▶ _HOW TO COMPLETE THIS TASK_
Each line from the first down to the one containing "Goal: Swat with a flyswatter" should be returned exactly as it appears below.

▶ _DATASET ENTRIES_
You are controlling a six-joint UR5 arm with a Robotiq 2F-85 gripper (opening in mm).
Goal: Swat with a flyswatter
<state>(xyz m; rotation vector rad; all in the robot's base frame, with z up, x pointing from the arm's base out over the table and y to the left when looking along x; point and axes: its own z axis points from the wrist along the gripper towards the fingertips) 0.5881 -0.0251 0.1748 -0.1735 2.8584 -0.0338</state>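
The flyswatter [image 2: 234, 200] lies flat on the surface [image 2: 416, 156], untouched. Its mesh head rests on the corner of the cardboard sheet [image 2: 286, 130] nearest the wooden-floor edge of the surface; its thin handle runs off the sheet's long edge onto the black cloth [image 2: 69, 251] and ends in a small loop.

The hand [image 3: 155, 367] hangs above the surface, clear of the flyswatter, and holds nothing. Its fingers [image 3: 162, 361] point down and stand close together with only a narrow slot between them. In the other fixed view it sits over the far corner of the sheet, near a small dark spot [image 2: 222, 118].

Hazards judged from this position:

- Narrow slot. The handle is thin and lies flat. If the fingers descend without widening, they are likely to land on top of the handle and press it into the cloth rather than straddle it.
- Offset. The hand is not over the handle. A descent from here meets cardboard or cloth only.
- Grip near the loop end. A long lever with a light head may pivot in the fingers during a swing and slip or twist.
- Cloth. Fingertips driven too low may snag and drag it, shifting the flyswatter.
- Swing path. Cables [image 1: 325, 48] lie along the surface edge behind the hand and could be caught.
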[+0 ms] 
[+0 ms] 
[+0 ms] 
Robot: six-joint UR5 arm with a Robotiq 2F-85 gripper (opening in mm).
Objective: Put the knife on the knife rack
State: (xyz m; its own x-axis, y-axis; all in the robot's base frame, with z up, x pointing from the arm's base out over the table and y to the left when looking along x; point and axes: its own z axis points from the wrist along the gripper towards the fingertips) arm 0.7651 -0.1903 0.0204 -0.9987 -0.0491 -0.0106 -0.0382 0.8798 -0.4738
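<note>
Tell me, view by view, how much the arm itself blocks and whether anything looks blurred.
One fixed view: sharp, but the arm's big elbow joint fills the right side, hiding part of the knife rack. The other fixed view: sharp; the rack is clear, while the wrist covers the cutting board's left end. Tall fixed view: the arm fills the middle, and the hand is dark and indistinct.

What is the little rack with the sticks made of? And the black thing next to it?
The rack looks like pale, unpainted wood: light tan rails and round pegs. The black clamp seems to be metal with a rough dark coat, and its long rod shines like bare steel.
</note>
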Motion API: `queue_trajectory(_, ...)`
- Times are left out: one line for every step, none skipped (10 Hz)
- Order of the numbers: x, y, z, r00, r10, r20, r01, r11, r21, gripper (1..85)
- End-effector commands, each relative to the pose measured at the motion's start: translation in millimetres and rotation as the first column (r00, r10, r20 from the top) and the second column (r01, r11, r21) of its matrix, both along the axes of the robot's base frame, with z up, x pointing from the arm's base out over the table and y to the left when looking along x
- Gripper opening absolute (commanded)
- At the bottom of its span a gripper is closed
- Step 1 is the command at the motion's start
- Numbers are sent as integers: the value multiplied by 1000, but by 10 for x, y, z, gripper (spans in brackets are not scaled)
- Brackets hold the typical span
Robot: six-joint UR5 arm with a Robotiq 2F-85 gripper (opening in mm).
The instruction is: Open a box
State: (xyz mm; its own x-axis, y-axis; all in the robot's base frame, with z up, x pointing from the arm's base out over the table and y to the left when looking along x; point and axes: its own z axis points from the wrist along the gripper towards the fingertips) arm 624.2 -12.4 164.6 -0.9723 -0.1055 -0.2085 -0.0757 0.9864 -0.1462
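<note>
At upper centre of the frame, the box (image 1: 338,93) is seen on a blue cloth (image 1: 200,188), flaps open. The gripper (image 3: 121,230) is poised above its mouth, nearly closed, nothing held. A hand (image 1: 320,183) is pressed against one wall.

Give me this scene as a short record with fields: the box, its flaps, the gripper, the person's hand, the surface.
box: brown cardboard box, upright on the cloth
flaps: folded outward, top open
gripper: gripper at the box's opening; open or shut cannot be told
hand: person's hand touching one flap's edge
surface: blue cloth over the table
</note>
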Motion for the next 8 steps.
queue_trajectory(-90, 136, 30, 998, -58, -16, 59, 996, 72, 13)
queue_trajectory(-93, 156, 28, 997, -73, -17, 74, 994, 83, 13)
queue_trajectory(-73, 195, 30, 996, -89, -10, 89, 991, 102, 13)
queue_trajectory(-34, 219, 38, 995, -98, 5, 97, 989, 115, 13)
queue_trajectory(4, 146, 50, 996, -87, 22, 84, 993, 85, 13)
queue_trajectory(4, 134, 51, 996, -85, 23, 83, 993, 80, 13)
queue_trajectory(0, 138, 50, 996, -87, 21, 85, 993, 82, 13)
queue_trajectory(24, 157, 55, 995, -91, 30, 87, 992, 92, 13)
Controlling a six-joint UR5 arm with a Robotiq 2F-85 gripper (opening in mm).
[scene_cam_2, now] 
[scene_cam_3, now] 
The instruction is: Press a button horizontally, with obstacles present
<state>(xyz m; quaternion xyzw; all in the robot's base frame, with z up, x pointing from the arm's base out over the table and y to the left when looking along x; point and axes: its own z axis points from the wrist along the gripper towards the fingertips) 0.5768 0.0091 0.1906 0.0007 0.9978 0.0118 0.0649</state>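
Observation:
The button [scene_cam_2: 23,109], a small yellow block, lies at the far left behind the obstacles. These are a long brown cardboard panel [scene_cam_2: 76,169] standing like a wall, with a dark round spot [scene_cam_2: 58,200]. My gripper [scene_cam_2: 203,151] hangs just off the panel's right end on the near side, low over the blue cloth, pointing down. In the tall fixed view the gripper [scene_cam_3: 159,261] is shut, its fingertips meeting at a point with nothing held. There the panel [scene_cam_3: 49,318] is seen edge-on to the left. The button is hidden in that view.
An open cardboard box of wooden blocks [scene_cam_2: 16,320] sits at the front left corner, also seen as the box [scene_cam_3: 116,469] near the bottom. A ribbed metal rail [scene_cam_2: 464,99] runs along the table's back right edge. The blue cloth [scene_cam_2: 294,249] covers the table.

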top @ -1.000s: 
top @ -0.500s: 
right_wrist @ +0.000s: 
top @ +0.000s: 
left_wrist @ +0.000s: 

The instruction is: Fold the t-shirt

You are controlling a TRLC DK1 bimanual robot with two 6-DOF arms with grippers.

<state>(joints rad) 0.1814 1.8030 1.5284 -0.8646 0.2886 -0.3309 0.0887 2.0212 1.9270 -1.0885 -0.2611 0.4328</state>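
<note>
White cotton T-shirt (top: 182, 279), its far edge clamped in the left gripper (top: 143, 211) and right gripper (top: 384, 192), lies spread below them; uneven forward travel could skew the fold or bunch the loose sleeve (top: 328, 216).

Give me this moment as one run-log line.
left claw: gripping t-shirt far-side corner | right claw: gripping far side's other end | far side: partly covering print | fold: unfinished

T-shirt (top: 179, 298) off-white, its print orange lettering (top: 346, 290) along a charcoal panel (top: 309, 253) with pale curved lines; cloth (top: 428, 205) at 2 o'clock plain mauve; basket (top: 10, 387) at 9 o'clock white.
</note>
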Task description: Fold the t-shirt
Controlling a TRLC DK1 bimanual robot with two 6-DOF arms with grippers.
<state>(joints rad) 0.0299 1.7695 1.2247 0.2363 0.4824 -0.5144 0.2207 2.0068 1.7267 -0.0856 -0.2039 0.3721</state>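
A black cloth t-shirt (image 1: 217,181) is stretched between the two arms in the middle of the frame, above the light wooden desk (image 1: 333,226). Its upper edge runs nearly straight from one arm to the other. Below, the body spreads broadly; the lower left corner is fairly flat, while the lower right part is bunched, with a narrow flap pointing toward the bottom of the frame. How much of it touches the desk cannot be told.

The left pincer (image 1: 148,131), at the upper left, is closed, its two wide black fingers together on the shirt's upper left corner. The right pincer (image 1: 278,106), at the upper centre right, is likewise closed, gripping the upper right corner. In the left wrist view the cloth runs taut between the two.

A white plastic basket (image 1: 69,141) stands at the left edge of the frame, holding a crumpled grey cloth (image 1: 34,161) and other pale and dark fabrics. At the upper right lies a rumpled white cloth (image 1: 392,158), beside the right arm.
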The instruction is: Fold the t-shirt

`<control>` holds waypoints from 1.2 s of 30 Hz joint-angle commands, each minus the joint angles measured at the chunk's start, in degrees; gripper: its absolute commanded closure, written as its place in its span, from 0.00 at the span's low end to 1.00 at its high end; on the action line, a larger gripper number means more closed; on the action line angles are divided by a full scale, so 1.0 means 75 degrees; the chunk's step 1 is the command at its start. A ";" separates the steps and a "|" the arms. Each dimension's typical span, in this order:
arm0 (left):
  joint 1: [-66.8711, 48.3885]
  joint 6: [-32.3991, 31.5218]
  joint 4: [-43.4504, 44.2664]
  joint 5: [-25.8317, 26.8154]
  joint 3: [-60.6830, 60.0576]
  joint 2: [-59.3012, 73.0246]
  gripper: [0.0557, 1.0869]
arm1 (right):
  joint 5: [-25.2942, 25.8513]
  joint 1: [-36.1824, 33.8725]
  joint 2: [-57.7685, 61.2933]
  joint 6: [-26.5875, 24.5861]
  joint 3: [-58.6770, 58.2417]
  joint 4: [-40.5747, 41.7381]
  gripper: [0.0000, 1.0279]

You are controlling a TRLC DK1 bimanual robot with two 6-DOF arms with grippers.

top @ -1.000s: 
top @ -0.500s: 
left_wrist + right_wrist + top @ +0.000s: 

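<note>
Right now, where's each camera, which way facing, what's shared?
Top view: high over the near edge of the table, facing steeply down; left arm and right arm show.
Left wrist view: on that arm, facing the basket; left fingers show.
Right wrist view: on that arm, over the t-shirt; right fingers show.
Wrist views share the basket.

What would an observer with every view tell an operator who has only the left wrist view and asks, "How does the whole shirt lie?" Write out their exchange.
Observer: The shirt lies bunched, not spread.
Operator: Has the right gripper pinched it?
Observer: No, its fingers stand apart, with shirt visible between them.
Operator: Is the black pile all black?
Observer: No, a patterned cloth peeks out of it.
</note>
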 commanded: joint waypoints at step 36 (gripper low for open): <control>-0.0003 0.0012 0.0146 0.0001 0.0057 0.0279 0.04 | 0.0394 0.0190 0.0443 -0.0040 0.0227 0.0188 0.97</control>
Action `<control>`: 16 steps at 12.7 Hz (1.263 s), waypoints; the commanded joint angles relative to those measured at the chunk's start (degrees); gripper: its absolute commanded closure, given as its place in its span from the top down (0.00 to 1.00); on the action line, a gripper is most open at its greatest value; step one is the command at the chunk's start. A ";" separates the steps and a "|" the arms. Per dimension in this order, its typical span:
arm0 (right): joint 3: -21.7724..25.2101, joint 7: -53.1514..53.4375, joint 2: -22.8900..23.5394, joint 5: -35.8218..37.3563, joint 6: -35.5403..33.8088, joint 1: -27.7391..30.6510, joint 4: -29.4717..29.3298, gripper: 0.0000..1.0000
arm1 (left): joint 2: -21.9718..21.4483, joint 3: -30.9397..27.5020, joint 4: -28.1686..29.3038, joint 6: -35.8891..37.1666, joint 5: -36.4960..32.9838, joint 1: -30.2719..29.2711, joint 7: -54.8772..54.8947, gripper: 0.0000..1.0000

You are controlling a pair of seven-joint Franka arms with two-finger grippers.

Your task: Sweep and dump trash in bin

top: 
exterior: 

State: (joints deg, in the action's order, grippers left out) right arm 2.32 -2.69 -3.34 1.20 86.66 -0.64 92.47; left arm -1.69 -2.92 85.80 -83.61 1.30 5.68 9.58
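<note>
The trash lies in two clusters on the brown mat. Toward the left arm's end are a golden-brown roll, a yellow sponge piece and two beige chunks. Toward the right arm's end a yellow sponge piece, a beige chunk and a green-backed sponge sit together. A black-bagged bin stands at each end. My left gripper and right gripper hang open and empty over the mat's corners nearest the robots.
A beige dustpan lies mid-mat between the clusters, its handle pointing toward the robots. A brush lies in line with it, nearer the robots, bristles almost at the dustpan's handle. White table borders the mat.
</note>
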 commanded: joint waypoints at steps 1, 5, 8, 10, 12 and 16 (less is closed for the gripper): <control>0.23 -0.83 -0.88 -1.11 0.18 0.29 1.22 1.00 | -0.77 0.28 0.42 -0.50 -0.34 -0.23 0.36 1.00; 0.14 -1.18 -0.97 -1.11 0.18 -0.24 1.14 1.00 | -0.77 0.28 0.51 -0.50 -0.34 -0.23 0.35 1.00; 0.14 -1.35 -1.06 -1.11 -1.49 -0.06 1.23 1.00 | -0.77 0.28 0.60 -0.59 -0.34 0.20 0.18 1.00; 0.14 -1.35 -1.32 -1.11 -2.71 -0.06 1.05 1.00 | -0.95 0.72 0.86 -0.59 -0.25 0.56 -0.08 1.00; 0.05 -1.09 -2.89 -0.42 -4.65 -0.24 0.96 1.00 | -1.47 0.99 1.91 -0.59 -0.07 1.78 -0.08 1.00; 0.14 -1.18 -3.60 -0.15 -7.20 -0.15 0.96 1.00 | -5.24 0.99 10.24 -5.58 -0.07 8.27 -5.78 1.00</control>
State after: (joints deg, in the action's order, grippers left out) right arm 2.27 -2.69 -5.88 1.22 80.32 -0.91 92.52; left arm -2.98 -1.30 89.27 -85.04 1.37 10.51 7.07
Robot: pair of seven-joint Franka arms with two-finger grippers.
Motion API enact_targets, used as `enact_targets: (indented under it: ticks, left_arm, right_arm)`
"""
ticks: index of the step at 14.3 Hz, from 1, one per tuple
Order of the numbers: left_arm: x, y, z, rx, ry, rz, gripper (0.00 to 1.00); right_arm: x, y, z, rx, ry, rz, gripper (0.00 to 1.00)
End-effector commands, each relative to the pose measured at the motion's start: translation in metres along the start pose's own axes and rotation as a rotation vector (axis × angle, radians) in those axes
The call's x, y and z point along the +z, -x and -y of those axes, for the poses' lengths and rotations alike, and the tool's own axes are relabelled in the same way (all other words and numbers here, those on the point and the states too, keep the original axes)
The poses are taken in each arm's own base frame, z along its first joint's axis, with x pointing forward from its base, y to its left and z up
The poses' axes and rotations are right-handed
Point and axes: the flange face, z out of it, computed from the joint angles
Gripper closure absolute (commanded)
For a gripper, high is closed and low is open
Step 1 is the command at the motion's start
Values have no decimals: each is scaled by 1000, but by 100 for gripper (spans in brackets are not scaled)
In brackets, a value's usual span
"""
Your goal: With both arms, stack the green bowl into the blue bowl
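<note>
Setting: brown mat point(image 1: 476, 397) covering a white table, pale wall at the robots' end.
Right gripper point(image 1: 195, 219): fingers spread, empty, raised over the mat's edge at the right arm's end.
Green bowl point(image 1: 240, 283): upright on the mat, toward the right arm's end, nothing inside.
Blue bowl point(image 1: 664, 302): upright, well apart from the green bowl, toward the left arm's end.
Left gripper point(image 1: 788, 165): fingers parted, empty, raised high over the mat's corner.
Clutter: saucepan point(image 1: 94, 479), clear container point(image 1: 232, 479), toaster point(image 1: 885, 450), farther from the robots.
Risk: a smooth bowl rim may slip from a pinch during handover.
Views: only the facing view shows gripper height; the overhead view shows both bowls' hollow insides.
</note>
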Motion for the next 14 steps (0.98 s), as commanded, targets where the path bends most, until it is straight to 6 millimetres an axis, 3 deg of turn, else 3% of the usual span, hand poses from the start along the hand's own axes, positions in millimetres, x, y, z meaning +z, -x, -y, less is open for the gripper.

▶ _TASK SOLUTION_
You are controlling a six-joint UR5 arm with a Robotiq 2F-85 gripper (opening in mm).
Goal: Swat with a flyswatter

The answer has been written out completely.